Another problem with the comparison between writer and architect is that the latter has always been much more concerned with matter and with physical presence. Both buildings and books are objects, but few writers openly discuss the fabrication and the form of their books. A text, as you put it, is indeed nothing but “words on pages,” and while these words and the pages they are printed upon, have a material existence, they quickly end up as ideas in the mind of the reader, which is also were they belong. It is, therefore, much more permissible for a writer to act as a Platonic idealist—as someone who adds ideas and stories to this world, and not bricks, beams, window, chimneys, pipes, plastics, solar panels, heat sinks, or wind turbines. How could, in this sense, a text ever have a real ecological footprint?

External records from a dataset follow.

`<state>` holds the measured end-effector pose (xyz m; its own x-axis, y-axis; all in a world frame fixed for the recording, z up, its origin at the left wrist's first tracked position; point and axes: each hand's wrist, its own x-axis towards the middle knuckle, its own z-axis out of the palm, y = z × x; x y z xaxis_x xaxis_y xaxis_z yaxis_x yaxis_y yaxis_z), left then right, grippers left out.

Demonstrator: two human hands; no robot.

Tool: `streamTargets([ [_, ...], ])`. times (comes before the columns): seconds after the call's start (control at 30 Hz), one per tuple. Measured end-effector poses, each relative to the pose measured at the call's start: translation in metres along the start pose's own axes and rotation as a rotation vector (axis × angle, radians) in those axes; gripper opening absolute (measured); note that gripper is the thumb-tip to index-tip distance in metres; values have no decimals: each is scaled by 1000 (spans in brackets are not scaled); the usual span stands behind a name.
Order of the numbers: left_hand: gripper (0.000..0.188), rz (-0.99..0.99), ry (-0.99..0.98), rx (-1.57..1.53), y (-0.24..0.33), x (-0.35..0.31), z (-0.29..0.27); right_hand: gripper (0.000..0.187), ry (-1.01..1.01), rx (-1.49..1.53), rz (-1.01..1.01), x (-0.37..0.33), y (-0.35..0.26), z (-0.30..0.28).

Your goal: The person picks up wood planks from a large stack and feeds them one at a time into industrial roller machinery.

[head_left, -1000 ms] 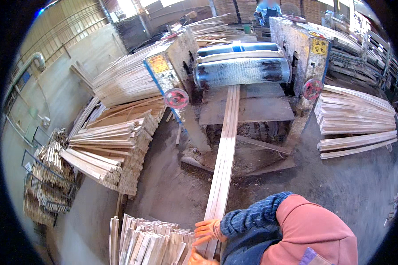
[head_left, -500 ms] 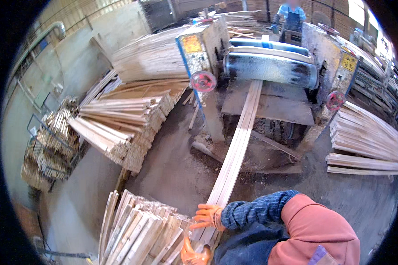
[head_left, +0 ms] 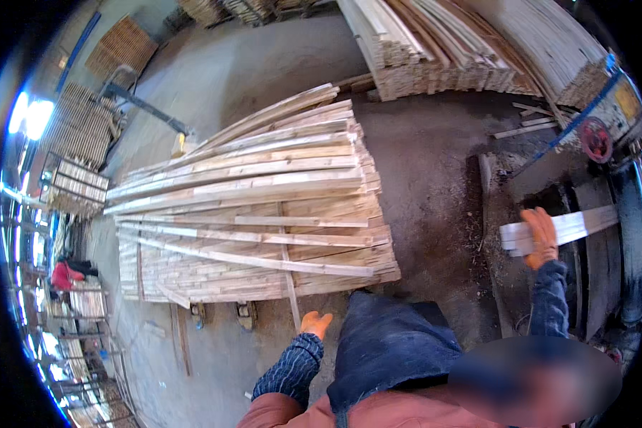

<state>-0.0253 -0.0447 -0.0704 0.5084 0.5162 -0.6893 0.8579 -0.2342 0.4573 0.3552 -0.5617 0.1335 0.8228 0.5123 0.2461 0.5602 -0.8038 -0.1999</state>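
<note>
My right hand (head_left: pixel 541 239), in an orange glove, lies across the near ends of several pale wooden strips (head_left: pixel 574 227) side by side. Its fingers reach over one edge and its thumb is by the other. The strips' far ends run in under the machine's roller (head_left: pixel 633 239) at the right. My left hand (head_left: pixel 315 324), also gloved in orange, hangs low near the front edge of a large stack of wooden strips (head_left: pixel 264 192). Nothing shows in it, and its thumb and fingers look apart. Close to it, one narrow strip (head_left: pixel 290 289) sticks out of the stack.
Another timber stack (head_left: pixel 435 71) stands at the far side. The machine has a red handwheel (head_left: pixel 595 140) and a blue-edged frame. Offcuts (head_left: pixel 526 128) and chips lie on the floor between. Racks of timber (head_left: pixel 82 185) line the left, where a person in red (head_left: pixel 68 274) is visible.
My view has swung left toward the large stack. The strips have moved farther into the machine, leaving only short ends out. My left hand is now away from them; my right hand is on their ends.
</note>
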Motion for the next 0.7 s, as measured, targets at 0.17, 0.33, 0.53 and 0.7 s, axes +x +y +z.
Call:
streamTargets([
  [0.17,82,-195,-21,6,-52,-24,-8,63,167,-85,218,-43,81,10],
  [0.33,81,-173,-37,-130,-53,10,-17,66,524,151,813,-177,177,96],
  [0.53,69,-134,38,-765,-16,54,-62,79,-625,381,844,-119,-83,251],
  [0.7,68,-112,-22,-900,-11,80,-83,88,-701,746,683,-29,-205,356],
])
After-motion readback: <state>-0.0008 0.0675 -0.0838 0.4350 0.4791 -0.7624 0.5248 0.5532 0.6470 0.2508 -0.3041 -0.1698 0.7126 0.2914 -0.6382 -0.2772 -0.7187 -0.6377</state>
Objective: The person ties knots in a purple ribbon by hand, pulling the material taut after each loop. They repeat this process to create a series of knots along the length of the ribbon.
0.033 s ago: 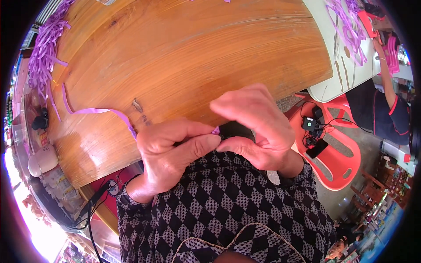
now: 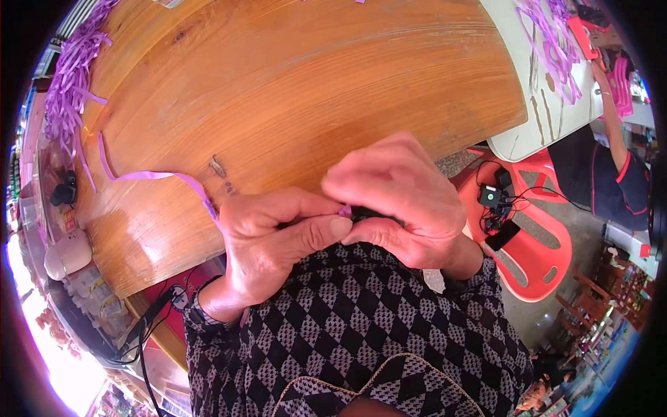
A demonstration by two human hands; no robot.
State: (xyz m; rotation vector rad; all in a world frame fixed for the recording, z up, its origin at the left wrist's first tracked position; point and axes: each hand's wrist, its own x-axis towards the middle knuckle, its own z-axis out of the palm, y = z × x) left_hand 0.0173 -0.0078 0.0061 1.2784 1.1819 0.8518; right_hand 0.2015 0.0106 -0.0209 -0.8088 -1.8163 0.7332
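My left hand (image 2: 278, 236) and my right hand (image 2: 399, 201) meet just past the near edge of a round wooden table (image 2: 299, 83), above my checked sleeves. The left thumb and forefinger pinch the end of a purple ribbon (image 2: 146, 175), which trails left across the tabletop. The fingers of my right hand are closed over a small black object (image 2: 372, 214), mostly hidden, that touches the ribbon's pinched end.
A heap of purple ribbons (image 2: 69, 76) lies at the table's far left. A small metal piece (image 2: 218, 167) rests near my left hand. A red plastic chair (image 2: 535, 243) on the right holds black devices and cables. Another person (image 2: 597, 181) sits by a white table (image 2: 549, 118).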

The question remains whether writers can indeed get off the hook so easily. Doesn’t the call to produce less apply, in the end, to everyone? Again, it’s possible to once more consult statistics on the number of books that exist on this planet, on the number of new books that are added daily, worldwide, and on the number of texts that circulate online, just as it is possible to link all these activities to their corresponding emission of carbon dioxide. But that is not the point. The point is, rather, what we do with books and buildings that already exist—and how we value the old versus the new. It is here that demolition comes in. In order to construct a new building, in many cases, an old one must go. Doesn’t the same apply to writing? Each new book, or article, pushes another one overboard, away from the relatively small boat on which all the writings reside that mankind can reasonably absorb. It might have been wiser for you and me too: to have read a piece of writing that already existed, instead of adding yet another text to the billions of words that humanity has already produced.


  1. Ben Lerner, The Hatred of Poetry (FSG Originals, 2016). 

  2. Elisa Iturbe, ed. “Overcoming Carbon Form,” Log 47 (2019). 

  3. C.P. Snow, The Two Cultures (Cambridge University Press, 1959).